Here are two ideas to think about:
VanEck Vectors Video Gaming and eSports ETF (ASX: ESPO)
This is an exchange-traded fund (ETF) that is offered by the provider VanEck.
The idea is that it gives exposure to a diversified portfolio of the largest and most liquid companies involved in video game development, e-sports and related hardware and software globally.
It has a total of 25 holdings. The top 10 holdings might be recognisable to some of readers that are gamers: Nvidia, Sea, Tencent, Advanced Micro Devices, Nintendo, Activision Blizzard, Netease, Bilibili, Take Two Interactive Software and Electronic Arts.
According to VanEck materials, the competitive video gaming audience is expected to reach 646 million people globally in 2023, driven in part by the rising population digital natives.
E-sports revenue has grown by an average of 28% per year since 2015. Video gaming revenue has seen an average annual growth of revenue of 12% since 2015.
The e-sports industry has created new potential revenue streams from game publisher fees, media rights, merchandise, ticket sales and advertising.
VanEck believes that video gaming can be a long-term growth story. This portfolio gives access to a diversified portfolio across countries and companies, away from the names like Apple, Amazon, Facebook, Google and Microsoft.
Past performance is not an indictor of future performance. Over the last three years, the index that this ETF tracks has delivered an average return per annum of around 29%.
Kogan.com Ltd (ASX: KGN)
The Kogan share price has fallen 49% since 25 January 2021. That has pushed the forward valuation lower according to the earnings forecast on Commsec. At the current Kogan share price, it’s valued at 23x FY23’s estimated earnings.
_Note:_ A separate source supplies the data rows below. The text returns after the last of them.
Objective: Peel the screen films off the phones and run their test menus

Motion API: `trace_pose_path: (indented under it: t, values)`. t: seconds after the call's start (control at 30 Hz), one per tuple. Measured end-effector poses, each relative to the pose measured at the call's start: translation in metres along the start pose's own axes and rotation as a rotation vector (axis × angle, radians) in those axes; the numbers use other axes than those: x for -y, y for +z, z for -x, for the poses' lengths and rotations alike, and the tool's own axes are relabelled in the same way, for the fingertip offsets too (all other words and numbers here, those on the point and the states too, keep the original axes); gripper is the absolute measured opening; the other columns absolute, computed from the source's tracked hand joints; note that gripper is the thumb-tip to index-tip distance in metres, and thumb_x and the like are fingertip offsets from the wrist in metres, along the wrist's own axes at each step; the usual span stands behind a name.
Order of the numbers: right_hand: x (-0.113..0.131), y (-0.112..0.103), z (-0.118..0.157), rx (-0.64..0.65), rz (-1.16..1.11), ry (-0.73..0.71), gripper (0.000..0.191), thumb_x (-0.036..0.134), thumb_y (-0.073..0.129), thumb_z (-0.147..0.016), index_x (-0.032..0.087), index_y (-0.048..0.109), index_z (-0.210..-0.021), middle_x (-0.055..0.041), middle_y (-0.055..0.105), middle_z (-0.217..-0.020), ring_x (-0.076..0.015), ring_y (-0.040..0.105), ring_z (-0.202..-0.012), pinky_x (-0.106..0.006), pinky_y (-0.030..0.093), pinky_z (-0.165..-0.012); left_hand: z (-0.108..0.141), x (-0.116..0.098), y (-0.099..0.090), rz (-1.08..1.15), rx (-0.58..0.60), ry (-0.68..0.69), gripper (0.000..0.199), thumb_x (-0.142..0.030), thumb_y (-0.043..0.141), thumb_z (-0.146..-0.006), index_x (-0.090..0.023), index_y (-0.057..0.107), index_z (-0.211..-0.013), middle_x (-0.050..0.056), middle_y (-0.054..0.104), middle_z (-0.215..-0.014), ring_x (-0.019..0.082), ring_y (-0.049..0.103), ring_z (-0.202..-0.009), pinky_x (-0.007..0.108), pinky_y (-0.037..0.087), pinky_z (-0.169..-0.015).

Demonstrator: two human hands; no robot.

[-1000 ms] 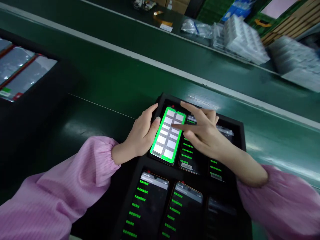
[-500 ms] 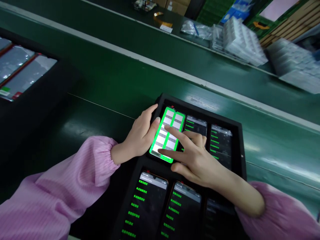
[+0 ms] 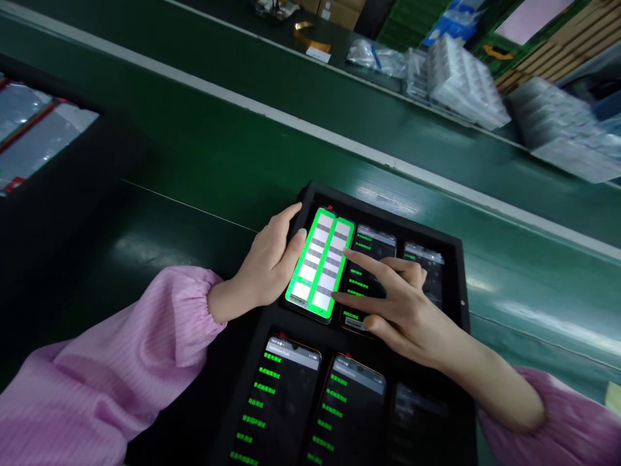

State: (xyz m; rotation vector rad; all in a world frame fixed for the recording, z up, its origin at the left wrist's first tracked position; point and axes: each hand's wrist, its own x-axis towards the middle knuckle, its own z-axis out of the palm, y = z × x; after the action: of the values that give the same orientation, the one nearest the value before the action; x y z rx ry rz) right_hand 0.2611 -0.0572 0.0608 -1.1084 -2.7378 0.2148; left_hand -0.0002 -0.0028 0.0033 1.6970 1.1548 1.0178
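A black tray [image 3: 388,202] holds several phones in two rows. The top left phone [image 3: 320,259] shows a bright screen with green bands round white and grey blocks. My left hand [image 3: 269,262] rests at this phone's left edge and the tray's side, thumb on the edge, fingers apart. Over the right edge of the same screen, my right hand [image 3: 392,298] has two fingers stretched out and parted, the others curled, holding nothing. Green text lines show on the dark top middle phone [image 3: 369,285], partly under my right hand, and on the lower left phone [image 3: 286,401].
Another black tray [image 3: 72,162] with silvery flat items lies at the far left. Beyond the pale rail [image 3: 310,129] are clear plastic trays [image 3: 463,81], plastic bags [image 3: 376,58] and an orange strip [image 3: 310,37]. Green crates and cartons stand at the back right.
My right hand has moved right across the lit screen, its two fingertips from the left part to the right edge. The view has shifted slightly. My left hand stays at the phone's edge.
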Motion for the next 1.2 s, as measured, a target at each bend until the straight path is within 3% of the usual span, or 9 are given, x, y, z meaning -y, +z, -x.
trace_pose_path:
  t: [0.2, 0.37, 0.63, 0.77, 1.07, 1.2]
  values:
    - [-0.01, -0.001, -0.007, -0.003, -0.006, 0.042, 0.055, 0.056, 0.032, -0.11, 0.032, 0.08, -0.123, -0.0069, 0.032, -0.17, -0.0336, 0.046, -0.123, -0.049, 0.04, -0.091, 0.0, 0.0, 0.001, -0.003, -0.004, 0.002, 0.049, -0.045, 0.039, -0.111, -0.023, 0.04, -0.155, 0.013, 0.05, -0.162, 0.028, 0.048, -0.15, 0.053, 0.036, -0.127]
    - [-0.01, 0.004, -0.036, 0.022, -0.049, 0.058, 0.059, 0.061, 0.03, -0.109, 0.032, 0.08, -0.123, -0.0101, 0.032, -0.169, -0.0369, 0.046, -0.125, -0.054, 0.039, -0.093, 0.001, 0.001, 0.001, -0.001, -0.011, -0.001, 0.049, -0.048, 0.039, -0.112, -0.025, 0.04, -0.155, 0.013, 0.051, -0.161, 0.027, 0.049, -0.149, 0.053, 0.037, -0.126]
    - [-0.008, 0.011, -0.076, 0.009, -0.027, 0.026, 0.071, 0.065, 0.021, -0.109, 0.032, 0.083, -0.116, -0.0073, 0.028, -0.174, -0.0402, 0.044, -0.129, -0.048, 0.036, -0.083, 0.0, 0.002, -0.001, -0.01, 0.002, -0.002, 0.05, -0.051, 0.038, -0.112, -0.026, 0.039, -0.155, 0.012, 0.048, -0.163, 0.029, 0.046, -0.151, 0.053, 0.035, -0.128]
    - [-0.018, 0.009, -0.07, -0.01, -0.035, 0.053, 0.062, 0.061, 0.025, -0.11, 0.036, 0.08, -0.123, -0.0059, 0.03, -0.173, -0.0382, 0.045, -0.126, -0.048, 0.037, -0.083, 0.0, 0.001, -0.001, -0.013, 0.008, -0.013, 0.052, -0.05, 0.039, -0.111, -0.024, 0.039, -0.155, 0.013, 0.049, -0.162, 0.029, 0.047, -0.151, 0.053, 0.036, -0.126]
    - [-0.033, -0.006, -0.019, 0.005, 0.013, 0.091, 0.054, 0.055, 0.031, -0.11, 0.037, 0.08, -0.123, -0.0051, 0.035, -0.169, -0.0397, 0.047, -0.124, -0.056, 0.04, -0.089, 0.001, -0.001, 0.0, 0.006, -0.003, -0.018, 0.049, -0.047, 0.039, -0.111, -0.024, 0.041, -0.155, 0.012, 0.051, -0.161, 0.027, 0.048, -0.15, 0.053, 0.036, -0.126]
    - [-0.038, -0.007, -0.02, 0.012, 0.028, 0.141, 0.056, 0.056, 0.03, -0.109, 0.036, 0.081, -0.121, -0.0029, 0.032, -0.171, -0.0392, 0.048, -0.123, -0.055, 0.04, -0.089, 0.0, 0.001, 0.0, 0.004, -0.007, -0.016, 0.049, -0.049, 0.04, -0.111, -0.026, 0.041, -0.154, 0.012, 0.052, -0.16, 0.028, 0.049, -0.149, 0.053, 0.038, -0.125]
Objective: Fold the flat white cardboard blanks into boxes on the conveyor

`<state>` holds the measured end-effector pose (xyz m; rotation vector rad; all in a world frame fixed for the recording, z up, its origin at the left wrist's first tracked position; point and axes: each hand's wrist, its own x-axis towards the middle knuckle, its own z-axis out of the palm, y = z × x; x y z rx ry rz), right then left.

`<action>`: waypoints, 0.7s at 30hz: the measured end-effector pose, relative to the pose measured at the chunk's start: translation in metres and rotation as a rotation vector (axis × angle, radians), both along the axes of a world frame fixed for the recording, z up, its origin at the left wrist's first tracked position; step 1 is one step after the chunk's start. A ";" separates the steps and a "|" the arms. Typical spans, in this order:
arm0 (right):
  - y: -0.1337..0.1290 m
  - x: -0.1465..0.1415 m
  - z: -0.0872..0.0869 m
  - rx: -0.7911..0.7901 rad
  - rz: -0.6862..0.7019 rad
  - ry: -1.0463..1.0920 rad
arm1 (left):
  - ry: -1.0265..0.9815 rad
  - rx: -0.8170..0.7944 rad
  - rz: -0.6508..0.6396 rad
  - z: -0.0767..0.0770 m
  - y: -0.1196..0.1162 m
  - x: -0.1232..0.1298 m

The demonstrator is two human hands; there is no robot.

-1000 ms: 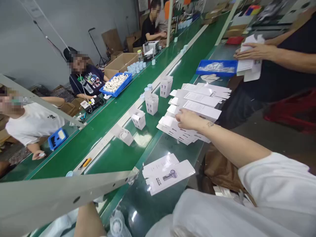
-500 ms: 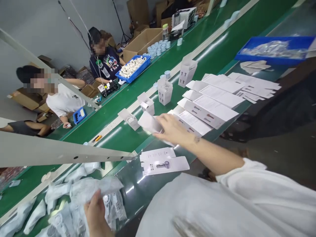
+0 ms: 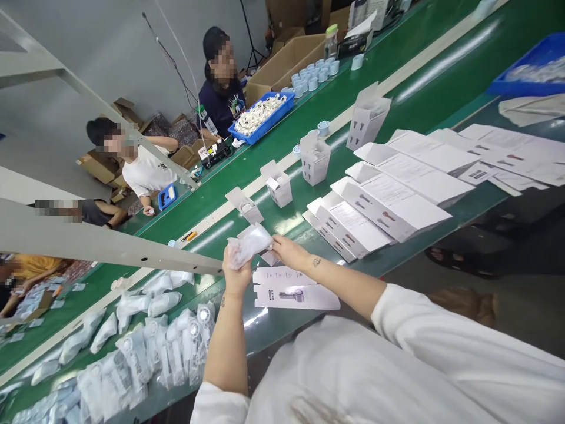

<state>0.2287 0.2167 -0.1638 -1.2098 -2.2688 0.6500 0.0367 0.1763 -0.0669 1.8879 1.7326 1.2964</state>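
My left hand (image 3: 237, 274) is closed around a white device wrapped in a cloudy plastic bag (image 3: 252, 244), raised above the near worktop. Close on its right, my right hand (image 3: 289, 253) grips a small white carton (image 3: 269, 258), mostly hidden behind the bag. Below both hands lies a flattened printed carton (image 3: 295, 296) showing a handheld device with a round head. Several flat white cartons (image 3: 379, 203) overlap to the right of my right hand. Bagged devices (image 3: 176, 341) with round heads lie in a row to the left of my left forearm.
Several open upright cartons (image 3: 315, 159) stand along the green conveyor belt (image 3: 212, 244). A slanted white metal beam (image 3: 110, 238) comes in from the left. Across the belt, co-workers sit near a blue tray (image 3: 265, 121) of small white parts. Another blue tray (image 3: 529, 65) lies far right.
My left hand has lifted a bagged device from the pile and brought it up and right to the carton in my right hand. The view has shifted too.
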 end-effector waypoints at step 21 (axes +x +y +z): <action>0.041 0.010 0.012 -0.331 0.292 0.302 | 0.732 -0.551 -0.229 0.008 0.015 0.053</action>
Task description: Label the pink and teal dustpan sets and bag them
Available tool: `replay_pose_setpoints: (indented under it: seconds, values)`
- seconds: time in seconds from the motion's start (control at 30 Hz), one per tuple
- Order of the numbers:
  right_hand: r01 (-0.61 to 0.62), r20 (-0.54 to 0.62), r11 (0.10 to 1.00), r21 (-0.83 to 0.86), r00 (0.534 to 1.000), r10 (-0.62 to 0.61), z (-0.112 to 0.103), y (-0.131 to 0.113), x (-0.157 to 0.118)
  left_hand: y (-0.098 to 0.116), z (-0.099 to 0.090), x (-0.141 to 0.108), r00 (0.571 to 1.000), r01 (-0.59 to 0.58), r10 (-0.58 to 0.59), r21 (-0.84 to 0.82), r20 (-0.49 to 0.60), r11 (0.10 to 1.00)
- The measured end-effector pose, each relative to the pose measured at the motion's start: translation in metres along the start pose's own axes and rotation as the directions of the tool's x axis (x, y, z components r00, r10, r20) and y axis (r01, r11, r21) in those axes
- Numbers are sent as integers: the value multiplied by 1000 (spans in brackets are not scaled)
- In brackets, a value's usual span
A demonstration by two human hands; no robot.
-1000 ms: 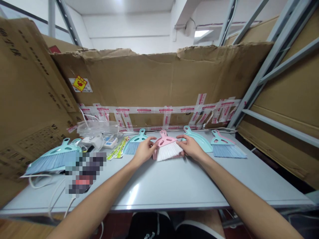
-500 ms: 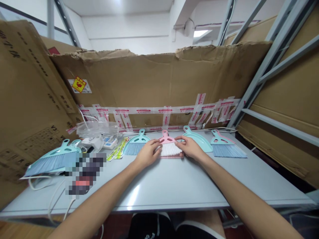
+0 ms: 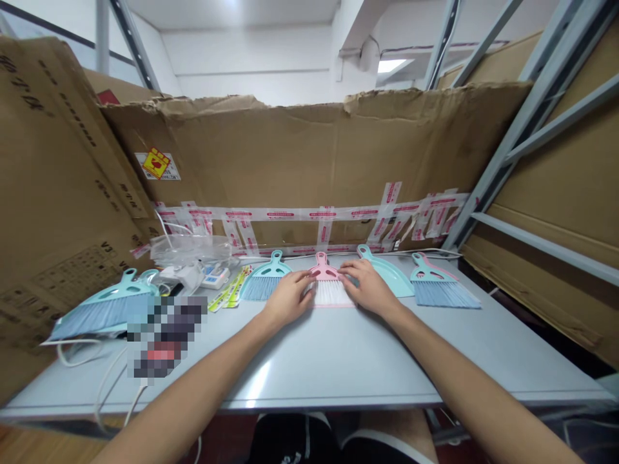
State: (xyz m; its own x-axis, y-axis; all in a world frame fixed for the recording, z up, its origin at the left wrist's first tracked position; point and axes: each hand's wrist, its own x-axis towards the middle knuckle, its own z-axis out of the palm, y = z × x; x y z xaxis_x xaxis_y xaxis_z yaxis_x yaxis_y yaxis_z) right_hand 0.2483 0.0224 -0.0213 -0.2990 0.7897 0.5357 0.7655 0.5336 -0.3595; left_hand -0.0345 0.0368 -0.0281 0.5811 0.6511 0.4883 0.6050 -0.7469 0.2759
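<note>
A pink hand brush [image 3: 329, 276] with white bristles lies flat over a pink dustpan [image 3: 333, 306], whose front edge shows below the bristles. My left hand [image 3: 290, 296] holds the brush's left shoulder with curled fingers. On the opposite shoulder, the fingers of my right hand [image 3: 366, 285] are closed in the same way. Left of my hands is a turquoise brush [image 3: 264, 287] with blue bristles, in a turquoise dustpan [image 3: 244, 287]. To the right lie a turquoise dustpan [image 3: 396, 280] and another turquoise brush [image 3: 442, 291] with blue bristles, a pink rim behind it.
At the far left lies another turquoise brush-and-pan set [image 3: 106, 306] beside white cables and a blurred-out object [image 3: 167, 341]. White adapters [image 3: 215, 277] and yellow-green packets [image 3: 235, 290] sit near it. A taped cardboard wall [image 3: 290, 154] and metal shelf posts [image 3: 503, 154] bound the table.
The pink brush has shifted a little and now lies lined up over its dustpan, bristles straight. My right fingers have moved up from the pan's right edge to the brush's shoulder.
</note>
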Motion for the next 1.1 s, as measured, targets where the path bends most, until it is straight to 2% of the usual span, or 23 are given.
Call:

As Kogan explained, as the company rapidly grew in the first half of FY21, it has experienced some operational challenges. It significantly expanded its inventory holding and grew its logistics footprint to 31 facilities.
This resulted in supply chain inefficiencies and inventory planning challenges. It has been suffering from demurrage costs over the last few months.
With the excess inventory, management are looking to deal with it by increasing promotional activity, which has led to lower near-term gross margin and higher near-term marketing costs.
The company said it is expected to return to normal inventory levels (relative to the size of the business) and marketing spend as the current inventory is progressively reduced over the coming months.
Regarding the future outlook, Kogan said:
The longer term fundamentals for Kogan.com remain very attractive given the company’s position in the Australian and New Zealand online retail markets, and with online retail sales currently only accounting for a small change of total retail sales in Australia and New Zealand.